How to use the three programs:

A: Create a lookup table in registers 1 to 15. This takes about 3 minutes.
B: Convert a number to binary. If you created the table this will be fast. Without the table it will be 3x slower.
D: y mod x

The B program reads flag 0: If it is clear it will use a slow algorithm, if it is set it will use the fast one instead. Program A clears flag 0, creates the lookup table and then sets flag 0.

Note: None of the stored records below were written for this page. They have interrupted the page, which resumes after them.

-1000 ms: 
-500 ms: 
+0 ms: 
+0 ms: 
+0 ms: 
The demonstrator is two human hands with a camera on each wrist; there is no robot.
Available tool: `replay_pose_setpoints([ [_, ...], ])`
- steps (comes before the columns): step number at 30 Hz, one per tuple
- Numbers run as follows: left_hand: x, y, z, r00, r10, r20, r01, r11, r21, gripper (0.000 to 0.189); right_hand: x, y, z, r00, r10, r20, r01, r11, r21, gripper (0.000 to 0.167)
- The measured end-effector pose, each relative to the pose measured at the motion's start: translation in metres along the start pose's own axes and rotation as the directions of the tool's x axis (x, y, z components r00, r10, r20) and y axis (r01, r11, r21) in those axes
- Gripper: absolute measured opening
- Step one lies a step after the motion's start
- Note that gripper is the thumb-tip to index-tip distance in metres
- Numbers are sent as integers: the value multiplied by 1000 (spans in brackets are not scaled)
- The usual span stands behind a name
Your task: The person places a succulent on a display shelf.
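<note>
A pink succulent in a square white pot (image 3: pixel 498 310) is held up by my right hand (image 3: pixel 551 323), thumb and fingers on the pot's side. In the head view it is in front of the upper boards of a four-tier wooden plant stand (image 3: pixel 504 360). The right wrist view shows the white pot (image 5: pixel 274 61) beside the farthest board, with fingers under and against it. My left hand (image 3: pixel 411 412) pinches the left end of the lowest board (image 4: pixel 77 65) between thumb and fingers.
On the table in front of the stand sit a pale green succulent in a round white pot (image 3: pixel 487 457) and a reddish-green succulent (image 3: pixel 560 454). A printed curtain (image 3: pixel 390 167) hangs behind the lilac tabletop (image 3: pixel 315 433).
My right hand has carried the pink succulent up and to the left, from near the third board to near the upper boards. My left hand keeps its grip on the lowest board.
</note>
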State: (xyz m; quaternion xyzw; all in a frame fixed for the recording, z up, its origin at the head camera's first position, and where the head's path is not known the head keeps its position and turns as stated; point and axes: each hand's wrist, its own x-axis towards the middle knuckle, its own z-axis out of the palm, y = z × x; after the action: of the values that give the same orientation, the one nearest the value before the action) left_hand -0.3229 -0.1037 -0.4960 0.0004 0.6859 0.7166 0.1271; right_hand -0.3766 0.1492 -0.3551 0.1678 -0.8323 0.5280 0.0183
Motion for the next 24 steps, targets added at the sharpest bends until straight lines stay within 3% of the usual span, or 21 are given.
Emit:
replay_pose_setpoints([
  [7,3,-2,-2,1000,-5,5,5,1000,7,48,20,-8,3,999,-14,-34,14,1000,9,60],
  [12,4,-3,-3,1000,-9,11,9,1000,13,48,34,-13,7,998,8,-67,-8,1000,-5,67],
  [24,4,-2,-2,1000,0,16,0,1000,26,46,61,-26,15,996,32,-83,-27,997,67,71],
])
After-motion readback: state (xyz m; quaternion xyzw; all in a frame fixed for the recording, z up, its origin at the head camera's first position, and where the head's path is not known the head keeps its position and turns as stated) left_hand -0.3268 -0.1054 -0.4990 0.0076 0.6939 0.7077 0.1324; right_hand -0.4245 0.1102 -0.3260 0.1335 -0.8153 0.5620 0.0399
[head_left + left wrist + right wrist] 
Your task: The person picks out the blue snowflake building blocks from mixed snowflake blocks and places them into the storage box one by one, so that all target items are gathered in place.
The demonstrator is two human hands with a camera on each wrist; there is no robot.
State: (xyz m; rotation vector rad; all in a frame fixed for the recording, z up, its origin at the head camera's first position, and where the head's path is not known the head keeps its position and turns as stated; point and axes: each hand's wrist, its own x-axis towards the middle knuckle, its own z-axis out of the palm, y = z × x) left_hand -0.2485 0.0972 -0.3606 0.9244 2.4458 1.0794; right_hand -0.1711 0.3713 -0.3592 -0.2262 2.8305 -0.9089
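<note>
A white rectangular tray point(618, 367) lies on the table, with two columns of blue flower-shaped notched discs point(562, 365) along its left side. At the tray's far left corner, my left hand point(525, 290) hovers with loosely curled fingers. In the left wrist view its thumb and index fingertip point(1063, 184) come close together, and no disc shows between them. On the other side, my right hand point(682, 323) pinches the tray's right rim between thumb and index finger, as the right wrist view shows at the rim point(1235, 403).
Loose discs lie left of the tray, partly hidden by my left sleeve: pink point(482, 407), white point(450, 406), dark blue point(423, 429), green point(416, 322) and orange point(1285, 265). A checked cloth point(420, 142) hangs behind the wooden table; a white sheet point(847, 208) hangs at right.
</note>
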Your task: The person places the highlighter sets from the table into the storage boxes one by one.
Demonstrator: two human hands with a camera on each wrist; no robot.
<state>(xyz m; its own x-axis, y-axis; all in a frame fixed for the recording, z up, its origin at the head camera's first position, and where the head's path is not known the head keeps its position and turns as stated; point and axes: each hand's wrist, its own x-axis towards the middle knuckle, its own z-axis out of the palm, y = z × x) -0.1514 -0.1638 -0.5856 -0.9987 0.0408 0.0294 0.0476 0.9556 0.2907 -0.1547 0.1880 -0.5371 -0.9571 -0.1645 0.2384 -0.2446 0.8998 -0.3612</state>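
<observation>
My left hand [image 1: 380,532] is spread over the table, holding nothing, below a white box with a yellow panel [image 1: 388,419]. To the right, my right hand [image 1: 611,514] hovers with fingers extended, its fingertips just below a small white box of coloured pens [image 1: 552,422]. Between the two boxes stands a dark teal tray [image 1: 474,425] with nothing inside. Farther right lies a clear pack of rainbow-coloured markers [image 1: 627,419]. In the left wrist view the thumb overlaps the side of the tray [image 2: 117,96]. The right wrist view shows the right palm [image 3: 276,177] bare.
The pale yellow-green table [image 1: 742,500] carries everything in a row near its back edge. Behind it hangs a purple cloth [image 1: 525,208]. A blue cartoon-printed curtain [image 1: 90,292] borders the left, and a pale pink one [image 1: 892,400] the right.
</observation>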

In my custom notation the code looks like this:

Code:

; create lookup table
A:
  flag0 = false    ; slow algorithm
  15
  i=
  0:               ; for(i = 15, i > 0, i--)
    i
    int
    gosub B        ; to binary
    register[i]=
    decrementSkipEqual
      goto 0
  flag0 = true
  return


; toBinary with lookup table
B:
  0                ; the result
  register[0]=     ; exponent
  x >< y

  1:               ; begin loop
    if(x == 0)
      goto 4
    register[16]=  ; store input

    if(flag0)
      goto 2       ; fast algorithm
    ;else
      ; slow algorithm
      2
      gosub D      ; (`mod` 2)
      register[0]
      10^x
      *
      +
      1
      register[0] +=
      pop
      register[16]

      2
      /
      int
      goto 1

    ; fast (fetch 4 bits using the lookup table)
    2:

      ; fetch 4 bits from input
      16
      gosub D      ; (`mod` 16)

      if(x == 0)
        goto 3
      ;else
        ; lookup binary
        i=
        pop
        register[i]
      3:

      ; shift result bits to the left and add to result
      register[0]
      10^x
      *
      +

      ; increment left shift amount for next iteration
      4
      register[0] +=
      pop

      ; input `shr` 4
      register[16]
      16
      /
      int

    goto 1 ; end loop

  4:
  pop
  return


; fast modulo
D:
  register[17]=
  /
  fractional
  register[17]
  *
  return

However, for entering it into the calculator, the classical button notation might be easier:

Code:

LBL A
CF 0
1
5
STO I
LBL 0
RCL I
GSB B
STO (i)
DSE
GTO 0
SF 0
RTN

LBL B
0
STO 0
x><y
LBL 1
x=0
GTO 4
STO . 6
F? 0
GTO 2
2
GSB D
RCL 0
10^x
*
+
1
STO + 0
R\/
RCL . 6
2
/
int
GTO 1
LBL 2
1
6
GSB D
x=0
GTO 3
STO I
R\/
RCL (i)
LBL 3
RCL 0
10^x
*
+
4
STO + 0
R\/
RCL . 6
1
6
/
int
GTO 1
LBL 4
R\/
RTN

LBL D
STO . 7
/
FRAC
RCL 17
*
RTN

If you want to know how I wrote this you can read my blog post about it.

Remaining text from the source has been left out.